:: Goal of the exercise ::
Copy down the listing below exactly. Do not include pictures.

:: Information supplied ::

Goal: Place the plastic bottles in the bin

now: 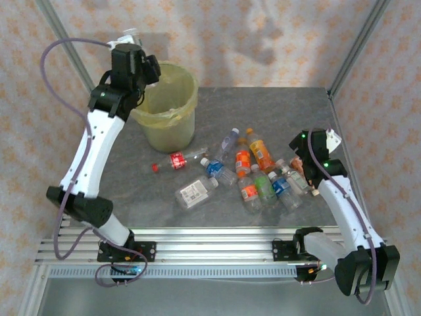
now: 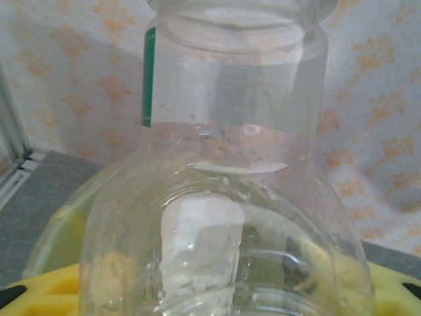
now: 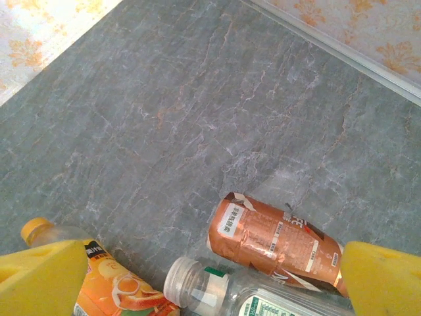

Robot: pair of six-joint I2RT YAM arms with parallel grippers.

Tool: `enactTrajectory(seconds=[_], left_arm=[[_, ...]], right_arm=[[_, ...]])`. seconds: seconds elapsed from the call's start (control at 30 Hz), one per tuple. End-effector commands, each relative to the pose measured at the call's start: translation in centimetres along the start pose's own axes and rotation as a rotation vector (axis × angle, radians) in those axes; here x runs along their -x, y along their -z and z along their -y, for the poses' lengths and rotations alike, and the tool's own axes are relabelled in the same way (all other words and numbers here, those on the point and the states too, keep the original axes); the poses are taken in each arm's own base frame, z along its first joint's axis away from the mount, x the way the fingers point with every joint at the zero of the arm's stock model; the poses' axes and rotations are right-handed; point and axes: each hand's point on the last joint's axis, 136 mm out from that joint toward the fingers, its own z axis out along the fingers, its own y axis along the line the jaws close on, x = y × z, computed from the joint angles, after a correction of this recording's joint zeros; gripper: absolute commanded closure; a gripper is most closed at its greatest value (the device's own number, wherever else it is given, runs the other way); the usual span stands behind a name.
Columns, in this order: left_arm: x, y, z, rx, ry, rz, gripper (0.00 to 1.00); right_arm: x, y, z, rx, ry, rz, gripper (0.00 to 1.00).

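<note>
The left hand (image 1: 130, 56) is clamped on a clear bottle (image 2: 223, 197), with its 2 yellow fingers (image 2: 39, 293) on either side of the glossy, faintly ridged wall. The bottle has a rounded shoulder, a wide neck and a green strip of label. It hangs raised at the far left rim of the bin (image 1: 172, 125), a round, tapering, pale yellow-green bucket lined with a thin translucent yellow bag folded over its lip.

The other plastic bottles (image 1: 253, 174) lie on their sides in a loose cluster at the counter's middle and right. The right hand (image 3: 210, 260) is over them, its fingers wide apart and gripping nothing. Below it are a crumpled brown-labelled bottle (image 3: 276, 240), a white-capped one (image 3: 197, 283) and an orange drink bottle (image 3: 105, 280).

The counter (image 1: 263, 112) is matte grey with stone-like veining. Pale floral wallpaper (image 1: 263, 39) and aluminium posts (image 1: 358, 46) enclose it.
</note>
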Motion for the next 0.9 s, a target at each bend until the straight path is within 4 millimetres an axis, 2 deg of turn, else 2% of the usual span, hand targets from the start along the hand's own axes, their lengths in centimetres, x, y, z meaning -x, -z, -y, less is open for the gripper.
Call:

:: Output below ::
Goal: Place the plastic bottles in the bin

now: 
now: 
now: 

Robot: pair of six-joint I2RT YAM arms with parallel grippers.

Tool: `enactTrajectory(seconds=[_], left_arm=[[_, ...]], right_arm=[[_, ...]])`. seconds: seconds elapsed from the call's start (control at 30 Hz), one per tuple. End-effector commands, each relative to the pose measured at the call's start: translation in centimetres along the start pose's own axes and rotation as a rotation vector (axis × angle, radians) in those axes; here x runs along their -x, y along their -z and z along their -y, for the poses' lengths and rotations alike, and the tool's own axes are relabelled in the same way (all other words and numbers here, those on the point and the states too, keep the original axes); the poses are taken in each arm's own base frame, z along its first joint's axis away from the mount, x the way the fingers point with every joint at the zero of the arm's stock model; the poses' axes and rotations are right-handed; point and axes: each hand's point on the last joint's axis, 136 mm out from that joint toward the fingers, its own z axis out along the fingers, its own y axis along the line the jaws close on, x = y × z, computed from the joint angles, after a correction of this recording's joint zeros; gripper: absolute commanded closure; a gripper is most closed at its greatest value (the device's own number, wherever else it is given, runs the other way); the usual span stands behind a name.
Columns, in this order: left_arm: x, y, z, rx, ry, rz, gripper (0.00 to 1.00); right_arm: x, y, z, rx, ry, rz, gripper (0.00 to 1.00).

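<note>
The left hand (image 1: 130, 56) is clamped on a clear bottle (image 2: 223, 197), with its 2 yellow fingers (image 2: 39, 293) on either side of the glossy, faintly ridged wall. The bottle has a rounded shoulder, a wide neck and a green strip of label. It hangs raised at the far left rim of the bin (image 1: 172, 125), a round, tapering, pale yellow-green bucket lined with a thin translucent yellow bag folded over its lip.

The other plastic bottles (image 1: 253, 174) lie on their sides in a loose cluster at the counter's middle and right. The right hand (image 3: 210, 260) is over them, its fingers wide apart and gripping nothing. Below it are a crumpled brown-labelled bottle (image 3: 276, 240), a white-capped one (image 3: 197, 283) and an orange drink bottle (image 3: 105, 280).

The counter (image 1: 263, 112) is matte grey with stone-like veining. Pale floral wallpaper (image 1: 263, 39) and aluminium posts (image 1: 358, 46) enclose it.
</note>
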Motion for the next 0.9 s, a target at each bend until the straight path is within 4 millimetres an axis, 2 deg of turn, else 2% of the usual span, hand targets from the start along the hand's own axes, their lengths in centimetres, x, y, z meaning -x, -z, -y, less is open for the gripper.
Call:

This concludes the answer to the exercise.